Claribel reached her hand out to adjust a crooked frame slightly hidden behind the couch. The photo caught her eye—it was her mother, a young Marysol beaming a bright smile, arm in arm with another girl. The other girl’s smile was beautiful too, her hair in a short-cropped afro. Claribel thought she recognized the girl. In the kitchen her mother’s gold rings clinked, against iron pots of beans, white rice and pollo guisado. Marysol swayed her hips softly as she lip-synced along with the Queen of Latin Soul. With the long silver serving spoon in her hand, she pushed the fluffy white rice in the large pot to the middle into a mound leaving the hardened rice underneath it to be exposed. Her eyes glazed over slightly, and a smile stretched across her face, “I can’t wait to see Azula and her baby girl. It’s been so long, too long.”
“Here Ma, we’re finished,” Esme too swayed with La Lupe’s voice, passing the ready-to-fry pastelitos.
“Thank you, my love,” Marysol twirled her daughter before grabbing the container. “Clean up that table and wash whatever you used. Please.”

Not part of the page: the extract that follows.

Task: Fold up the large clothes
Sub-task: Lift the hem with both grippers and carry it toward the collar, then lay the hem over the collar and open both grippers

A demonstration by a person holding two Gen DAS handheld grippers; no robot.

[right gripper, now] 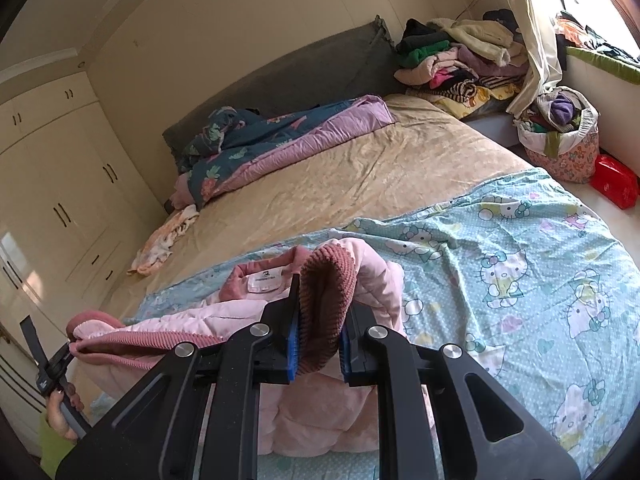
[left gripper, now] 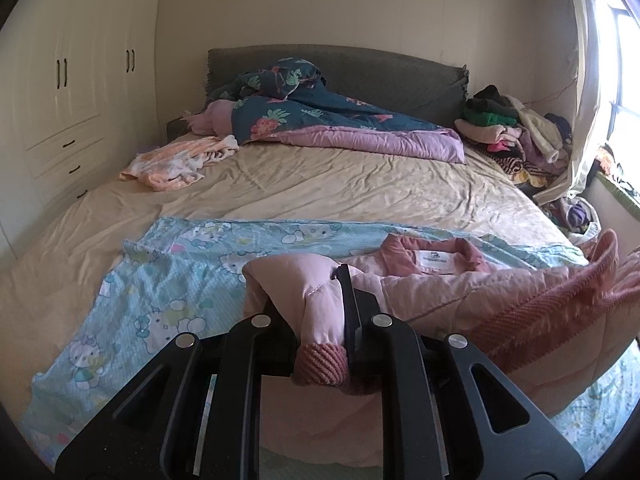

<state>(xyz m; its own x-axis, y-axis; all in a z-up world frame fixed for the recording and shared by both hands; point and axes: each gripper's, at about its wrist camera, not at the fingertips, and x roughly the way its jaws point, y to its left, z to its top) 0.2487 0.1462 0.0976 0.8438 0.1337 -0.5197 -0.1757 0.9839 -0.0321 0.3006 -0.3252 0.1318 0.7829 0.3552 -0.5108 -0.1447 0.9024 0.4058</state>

Claribel sucked her teeth. She knew when her mother was active like she was tonight it was a bad idea to upset her visions of perfection. And as expected, the twins were squeamish at the thought of any more chores. Esme shrugged, swaying away with a smile, having left Jade at the kitchen table with a cup of foggy water, fork, greased spoon, the small squares of plastic from the discos packaging and the leftovers of ground beef in a small pot. Jade grunted a bit and stacked the items before putting them in the sink.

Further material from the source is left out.